Okay!!! Some question that most of us find it tricky to ask. Well, there is no defined answer to “how a normal marriage looks like” …. couples who are already married knows that there is lot more and beyond this that cannot sum up the answer. And those who are single, wanted to settle down are really eager to find the real answer for this. Because for every one of us, “NORMAL” has a different perspective, hence different replies to this –what’s normal and what’s not when it comes to marriages depends on the behavior patterns of the couples that normalcy in their marriage.
Most of us are programmed from a very early age that one day we are going to meet someone special, date, settle down and get married. Our grandparents did it, our parents did it and since we have grown up seeing this unity we too believe in this arrangement. Well, not bad if you really feel like settling down. But it is not healthy if you are even 1% not sure about this entire thing.
How can you tell if the problems you are going through are just par for the course? When it comes to relationships – marriages, it requires immense love, trust and respect to make it healthy. May be these words are common words that you come across daily while reading any marriage, relationship topic, but they are beyond than just being words.
No matter how things are great going, there is always been part of us that wonders if we are experiencing par of course. Being anxious is a human psychology and it doesn’t help when anxiety get into us, making us feel comparing our marriage to everyone else. But who knows, what does a normal marriage look like?
Earlier, marriages weren’t always about sharing the feeling, intimacy. In fact, love was never a primary factor. If spending so much time in comparing ourselves to those, isn’t just that setting ourselves up for failure?
Marriage is a priority…. partners recognize that they are ultimately responsible for meeting each other needs and do best to help each other to meet those. With honest communication, this nourishes the relationship with strengths and flaws seeing each other as whole people.
It takes two to TANGO…If your goal is to have a satisfied, happy marriage with longevity ensure you are accountable for the part you are playing in your marriage. When you take responsibility for your part, only then you will be able to connect with your partner in a mature way- intimate way.

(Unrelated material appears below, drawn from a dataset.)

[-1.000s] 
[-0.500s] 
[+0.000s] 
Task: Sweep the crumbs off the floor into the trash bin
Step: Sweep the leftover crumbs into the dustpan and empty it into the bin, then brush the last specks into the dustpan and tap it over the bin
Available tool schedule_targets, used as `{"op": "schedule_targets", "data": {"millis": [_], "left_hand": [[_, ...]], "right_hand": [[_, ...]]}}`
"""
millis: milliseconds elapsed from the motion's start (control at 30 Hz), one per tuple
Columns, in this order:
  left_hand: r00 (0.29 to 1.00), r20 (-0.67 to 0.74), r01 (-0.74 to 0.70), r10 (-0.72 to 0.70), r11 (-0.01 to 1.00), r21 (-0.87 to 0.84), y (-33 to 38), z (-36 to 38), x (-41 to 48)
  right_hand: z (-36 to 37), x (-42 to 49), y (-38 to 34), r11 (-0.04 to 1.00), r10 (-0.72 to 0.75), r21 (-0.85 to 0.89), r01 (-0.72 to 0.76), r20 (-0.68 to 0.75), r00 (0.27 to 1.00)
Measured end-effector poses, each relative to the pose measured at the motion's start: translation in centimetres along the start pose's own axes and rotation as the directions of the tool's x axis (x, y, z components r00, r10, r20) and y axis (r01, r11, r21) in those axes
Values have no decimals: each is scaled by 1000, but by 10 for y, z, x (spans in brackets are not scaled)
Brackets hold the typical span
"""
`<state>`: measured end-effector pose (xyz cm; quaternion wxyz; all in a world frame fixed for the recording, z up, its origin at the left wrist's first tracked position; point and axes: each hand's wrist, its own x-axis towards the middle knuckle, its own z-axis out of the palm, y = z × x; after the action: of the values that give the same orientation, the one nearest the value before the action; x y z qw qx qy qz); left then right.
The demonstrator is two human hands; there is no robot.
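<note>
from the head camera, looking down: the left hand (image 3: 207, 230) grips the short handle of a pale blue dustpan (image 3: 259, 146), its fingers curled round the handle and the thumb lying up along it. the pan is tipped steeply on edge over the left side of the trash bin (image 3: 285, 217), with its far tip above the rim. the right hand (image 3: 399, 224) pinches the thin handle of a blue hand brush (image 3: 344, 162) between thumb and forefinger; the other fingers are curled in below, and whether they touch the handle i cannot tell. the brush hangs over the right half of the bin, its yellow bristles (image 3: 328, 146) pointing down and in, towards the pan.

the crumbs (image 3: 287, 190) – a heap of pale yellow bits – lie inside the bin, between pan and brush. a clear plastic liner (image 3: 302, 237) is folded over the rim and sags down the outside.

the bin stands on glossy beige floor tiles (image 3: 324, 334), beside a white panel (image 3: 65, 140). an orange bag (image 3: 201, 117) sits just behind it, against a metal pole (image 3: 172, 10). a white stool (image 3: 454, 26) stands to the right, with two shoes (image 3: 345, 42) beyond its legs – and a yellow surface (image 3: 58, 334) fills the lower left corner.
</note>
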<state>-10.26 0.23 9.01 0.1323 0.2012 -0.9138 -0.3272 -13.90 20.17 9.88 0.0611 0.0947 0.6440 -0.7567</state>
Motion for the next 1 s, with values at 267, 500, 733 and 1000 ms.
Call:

Adjustment periods…If you decide to marry even though you guys have known each other for long time and dated, but when it comes to settling down it requires different type of adjustments. The 1st year is likely to be bit bumpy. You are now in a legal committed relationship and the dynamics change, thus there is a period of adjustments. So, if your better half is not in the state of bliss it doesn’t mean that your marriage is doomed- it means it’s normal.
Sense of humor, intimacy and expecting realistic expectation with flexibility…All these makes a normal marriage. One doesn’t require explaining these factors but to feel it completely and get in with the flow. It’s okay of not to feel comfortable in the beginning of the marriage but that’s completely fine. It is not compulsory to not to feel comfortable. Accept the change, the more you part-take innocently, the easier going it becomes.
Remember, it requires consistent efforts to build marriage. Spend more time, talk, laugh, cook together, share the responsibilities, compliment often and this is how one will have a long term happy married life.